Back in Mayfair today and looking at the south west corner of that district which is a triangle with the Royal Academy, the Dorchester hotel and Hyde Parker Corner as its vertices. And as there’s such a wealth of material in this compact area I’m going to split this into two posts again.
N.B Mayfair, unsurprisingly, gets its name from the annual May fair that was held here from the late 17th century (when this was still largely open ground) until the mid 18th century when it was suppressed due to the increasingly lewd and riotous behaviour that became associated with it.
Start out from Piccadilly tube station and head west down Piccadilly towards the Royal Academy. On the way is Albany House more commonly known as just “the Albany”. Set back from the street behind a courtyard this probably goes unnoticed by most passers-by (I certainly hadn’t paid it much attention until now). The house was built for Viscount Melbourne in the 1770’s but in 1802 was converted by the architect Henry Holland into 69 bachelor apartments known as “sets”. These sets have had numerous well-known occupants in their time, Lord Byron and William Gladstone amongst them. Officially, women were not even allowed on the premises until the 1880’s. In these more enlightened times, residents no longer need to be bachelors (though children under the age of 14 are not permitted to live there).

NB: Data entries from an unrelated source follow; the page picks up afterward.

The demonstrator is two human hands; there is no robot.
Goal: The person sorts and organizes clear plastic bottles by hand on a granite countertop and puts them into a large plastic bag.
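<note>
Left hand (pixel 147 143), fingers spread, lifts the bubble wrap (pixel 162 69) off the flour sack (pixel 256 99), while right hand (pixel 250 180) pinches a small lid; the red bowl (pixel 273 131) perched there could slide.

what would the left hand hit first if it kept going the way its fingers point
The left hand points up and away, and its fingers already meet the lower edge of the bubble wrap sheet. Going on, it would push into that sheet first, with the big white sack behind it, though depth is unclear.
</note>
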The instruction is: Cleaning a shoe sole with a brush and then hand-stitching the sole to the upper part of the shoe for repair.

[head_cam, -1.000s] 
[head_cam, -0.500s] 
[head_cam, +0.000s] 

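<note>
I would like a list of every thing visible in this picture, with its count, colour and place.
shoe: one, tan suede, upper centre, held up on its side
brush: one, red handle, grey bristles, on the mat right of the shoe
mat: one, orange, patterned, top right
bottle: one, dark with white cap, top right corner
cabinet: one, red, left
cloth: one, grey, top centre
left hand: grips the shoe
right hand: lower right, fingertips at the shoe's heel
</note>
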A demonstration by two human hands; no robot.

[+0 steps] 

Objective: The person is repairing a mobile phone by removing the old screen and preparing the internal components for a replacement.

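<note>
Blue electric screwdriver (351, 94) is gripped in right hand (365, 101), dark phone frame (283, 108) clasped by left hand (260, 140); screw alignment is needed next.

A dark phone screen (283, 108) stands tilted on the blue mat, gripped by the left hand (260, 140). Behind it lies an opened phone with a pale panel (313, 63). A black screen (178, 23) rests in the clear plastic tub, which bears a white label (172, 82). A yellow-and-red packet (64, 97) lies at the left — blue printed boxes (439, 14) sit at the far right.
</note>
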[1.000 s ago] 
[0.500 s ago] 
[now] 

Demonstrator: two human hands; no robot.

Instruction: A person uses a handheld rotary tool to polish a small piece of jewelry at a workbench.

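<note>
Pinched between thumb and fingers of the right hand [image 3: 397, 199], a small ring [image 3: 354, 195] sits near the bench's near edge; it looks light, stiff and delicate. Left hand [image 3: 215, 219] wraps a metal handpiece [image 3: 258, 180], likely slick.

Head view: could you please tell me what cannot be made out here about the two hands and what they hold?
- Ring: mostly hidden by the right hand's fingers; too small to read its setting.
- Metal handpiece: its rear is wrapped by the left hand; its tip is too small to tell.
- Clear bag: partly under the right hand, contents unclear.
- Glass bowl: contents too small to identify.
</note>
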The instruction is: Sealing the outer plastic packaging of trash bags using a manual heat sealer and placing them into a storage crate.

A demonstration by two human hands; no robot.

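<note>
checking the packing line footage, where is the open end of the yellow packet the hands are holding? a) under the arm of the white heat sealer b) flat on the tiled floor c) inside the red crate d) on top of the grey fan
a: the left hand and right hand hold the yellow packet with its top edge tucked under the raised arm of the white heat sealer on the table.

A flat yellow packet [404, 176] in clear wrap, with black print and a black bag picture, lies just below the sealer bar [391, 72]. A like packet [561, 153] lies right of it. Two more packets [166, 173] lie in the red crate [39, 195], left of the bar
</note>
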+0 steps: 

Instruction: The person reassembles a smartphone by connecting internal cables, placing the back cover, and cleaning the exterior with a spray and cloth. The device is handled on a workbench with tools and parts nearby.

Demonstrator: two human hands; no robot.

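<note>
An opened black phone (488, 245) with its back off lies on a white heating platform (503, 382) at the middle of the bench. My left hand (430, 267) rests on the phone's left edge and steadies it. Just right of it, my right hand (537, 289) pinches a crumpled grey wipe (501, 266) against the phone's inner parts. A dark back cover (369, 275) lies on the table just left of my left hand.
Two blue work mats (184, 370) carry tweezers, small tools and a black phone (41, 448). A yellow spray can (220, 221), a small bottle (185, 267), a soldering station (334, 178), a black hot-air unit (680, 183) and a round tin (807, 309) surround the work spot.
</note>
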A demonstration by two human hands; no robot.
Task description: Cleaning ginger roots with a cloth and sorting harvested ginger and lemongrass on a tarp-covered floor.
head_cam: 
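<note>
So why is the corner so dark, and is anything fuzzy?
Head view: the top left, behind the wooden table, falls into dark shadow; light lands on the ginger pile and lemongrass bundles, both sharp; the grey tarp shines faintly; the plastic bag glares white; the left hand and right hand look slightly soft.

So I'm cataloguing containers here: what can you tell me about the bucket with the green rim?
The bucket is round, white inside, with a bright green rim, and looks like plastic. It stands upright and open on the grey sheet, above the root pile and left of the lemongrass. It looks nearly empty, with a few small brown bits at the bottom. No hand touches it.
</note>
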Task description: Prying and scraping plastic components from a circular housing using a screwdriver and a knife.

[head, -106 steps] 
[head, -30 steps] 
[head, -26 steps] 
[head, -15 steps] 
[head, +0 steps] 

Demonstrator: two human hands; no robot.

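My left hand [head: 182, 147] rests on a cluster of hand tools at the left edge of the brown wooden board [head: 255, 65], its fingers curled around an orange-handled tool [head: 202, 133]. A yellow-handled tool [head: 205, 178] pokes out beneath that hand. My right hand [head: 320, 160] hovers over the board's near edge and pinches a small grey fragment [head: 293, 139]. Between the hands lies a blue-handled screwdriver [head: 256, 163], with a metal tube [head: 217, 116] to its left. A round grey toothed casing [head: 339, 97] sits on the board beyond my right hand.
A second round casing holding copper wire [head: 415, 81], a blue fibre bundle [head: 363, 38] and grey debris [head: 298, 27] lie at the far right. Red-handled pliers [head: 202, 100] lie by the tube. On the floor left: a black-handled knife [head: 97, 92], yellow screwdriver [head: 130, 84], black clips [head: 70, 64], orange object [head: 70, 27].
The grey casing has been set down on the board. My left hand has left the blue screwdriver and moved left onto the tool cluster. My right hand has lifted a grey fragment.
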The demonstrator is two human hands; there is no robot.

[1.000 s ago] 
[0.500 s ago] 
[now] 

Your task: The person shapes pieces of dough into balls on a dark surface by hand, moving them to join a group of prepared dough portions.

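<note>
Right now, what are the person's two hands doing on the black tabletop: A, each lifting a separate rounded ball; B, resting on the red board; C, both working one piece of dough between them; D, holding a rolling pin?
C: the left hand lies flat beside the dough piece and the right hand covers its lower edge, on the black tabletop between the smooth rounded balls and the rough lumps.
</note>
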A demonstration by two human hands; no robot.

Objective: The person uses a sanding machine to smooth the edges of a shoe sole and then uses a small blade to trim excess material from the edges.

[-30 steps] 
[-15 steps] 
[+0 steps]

They still guard their privacy highly though – read more of that here. Nothing on the exterior of the building indicates that this is private residences – that was only made clear to me, in no uncertain terms, by some uniformed flunkey when I approached the entrance.
Just before we get to the RA pass by the home of the Geological Society and around the courtyard in front of the RA itself, going anti-clockwise, can be found the Royal Astronomical Society, the Society of Antiquaries and the Royal Society of Chemistry.
In case you were wondering, the Society of Antiquaries is all about “The encouragement, advancement and furtherance of the study and knowledge of the antiquities and history of this and other countries”. And it’s been doing that since 1707.
The Royal Academy itself was established in 1768 by a founding group of 36 artists and architects. These included Sir Joshua Reynolds (1723 -1792) who was its first president and whose statue stands in front of Burlington House where the RA moved in 1867, having secured an annual rent of £1 for 999 years. The RA is probably best known for its Summer Exhibition which is the largest open submission exhibition in the world and has been running every year since 1769. Any artist can enter and 12,000 submissions are accepted each year (though you’ve missed the deadline for 2016).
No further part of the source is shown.